# [TASK STATEMENT]
In the response, each entry below should appear again exactly as given.

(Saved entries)
• • • •

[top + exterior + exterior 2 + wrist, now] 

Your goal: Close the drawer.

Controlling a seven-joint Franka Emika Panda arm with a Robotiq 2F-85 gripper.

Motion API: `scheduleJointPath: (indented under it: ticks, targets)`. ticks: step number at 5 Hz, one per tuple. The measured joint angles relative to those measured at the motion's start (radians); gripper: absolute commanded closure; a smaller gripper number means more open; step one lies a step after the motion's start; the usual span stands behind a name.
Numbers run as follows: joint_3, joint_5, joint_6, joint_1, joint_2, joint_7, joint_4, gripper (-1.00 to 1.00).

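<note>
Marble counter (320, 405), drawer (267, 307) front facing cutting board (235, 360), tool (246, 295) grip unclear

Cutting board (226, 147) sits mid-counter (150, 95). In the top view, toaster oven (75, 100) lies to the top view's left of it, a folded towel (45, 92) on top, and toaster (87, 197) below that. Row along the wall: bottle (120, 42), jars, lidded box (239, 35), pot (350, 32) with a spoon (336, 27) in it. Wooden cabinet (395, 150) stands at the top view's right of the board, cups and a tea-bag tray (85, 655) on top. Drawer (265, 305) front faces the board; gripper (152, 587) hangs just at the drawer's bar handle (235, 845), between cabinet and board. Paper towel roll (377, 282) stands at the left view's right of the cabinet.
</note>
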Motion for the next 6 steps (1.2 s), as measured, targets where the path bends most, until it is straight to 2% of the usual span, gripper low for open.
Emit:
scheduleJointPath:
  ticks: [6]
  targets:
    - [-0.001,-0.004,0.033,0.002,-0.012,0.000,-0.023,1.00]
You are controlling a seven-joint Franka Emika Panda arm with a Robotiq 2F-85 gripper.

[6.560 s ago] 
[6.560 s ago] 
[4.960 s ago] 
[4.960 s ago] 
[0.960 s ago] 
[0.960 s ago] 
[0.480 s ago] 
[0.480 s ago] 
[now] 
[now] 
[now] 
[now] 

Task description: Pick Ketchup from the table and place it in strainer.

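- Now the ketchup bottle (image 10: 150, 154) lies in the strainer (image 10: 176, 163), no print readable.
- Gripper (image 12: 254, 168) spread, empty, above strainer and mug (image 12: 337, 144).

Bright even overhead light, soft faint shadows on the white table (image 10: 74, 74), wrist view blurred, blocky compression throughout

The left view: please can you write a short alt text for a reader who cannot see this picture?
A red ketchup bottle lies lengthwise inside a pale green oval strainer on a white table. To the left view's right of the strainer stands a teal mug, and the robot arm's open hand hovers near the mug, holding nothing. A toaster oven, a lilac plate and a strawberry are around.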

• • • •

# [EXERCISE OUTPUT]
[top + exterior + exterior 2 + wrist, now] 

Your goal: Close the drawer.

Controlling a seven-joint Franka Emika Panda arm with a Robotiq 2F-85 gripper.

Motion API: `scheduleJointPath: (indented under it: ticks, targets)`. ticks: step number at 5 Hz, one per tuple. The measured joint angles relative to those measured at the motion's start (radians); gripper: absolute commanded closure; a smaller gripper number means more open; step one lies a step after the motion's start; the usual span stands behind a name.
Numbers run as follows: joint_3, joint_5, joint_6, joint_1, joint_2, joint_7, joint_4, gripper (-1.00 to 1.00).

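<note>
Marble counter (320, 405), drawer (267, 307) front facing cutting board (235, 360), tool (246, 295) grip unclear

Cutting board (226, 147) sits mid-counter (150, 95). In the top view, toaster oven (75, 100) lies to the top view's left of it, a folded towel (45, 92) on top, and toaster (87, 197) below that. Row along the wall: bottle (120, 42), jars, lidded box (239, 35), pot (350, 32) with a spoon (336, 27) in it. Wooden cabinet (395, 150) stands at the top view's right of the board, cups and a tea-bag tray (85, 655) on top. Drawer (265, 305) front faces the board; gripper (152, 587) hangs just at the drawer's bar handle (235, 845), between cabinet and board. Paper towel roll (377, 282) stands at the left view's right of the cabinet.
</note>
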Motion for the next 6 steps (1.2 s), as measured, targets where the path bends most, until it is straight to 2% of the usual span, gripper low for open.
Emit:
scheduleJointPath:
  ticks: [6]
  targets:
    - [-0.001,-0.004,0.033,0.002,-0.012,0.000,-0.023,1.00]
You are controlling a seven-joint Franka Emika Panda arm with a Robotiq 2F-85 gripper.

[6.560 s ago] 
[6.560 s ago] 
[4.960 s ago] 
[4.960 s ago] 
[0.960 s ago] 
[0.960 s ago] 
[0.480 s ago] 
[0.480 s ago] 
[now] 
[now] 
[now] 
[now] 

Task description: Pick Ketchup from the table and place it in strainer.

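- Now the ketchup bottle (image 10: 150, 154) lies in the strainer (image 10: 176, 163), no print readable.
- Gripper (image 12: 254, 168) spread, empty, above strainer and mug (image 12: 337, 144).

Bright even overhead light, soft faint shadows on the white table (image 10: 74, 74), wrist view blurred, blocky compression throughout

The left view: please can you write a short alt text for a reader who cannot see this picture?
A red ketchup bottle lies lengthwise inside a pale green oval strainer on a white table. To the left view's right of the strainer stands a teal mug, and the robot arm's open hand hovers near the mug, holding nothing. A toaster oven, a lilac plate and a strawberry are around.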

There is no more to the exercise.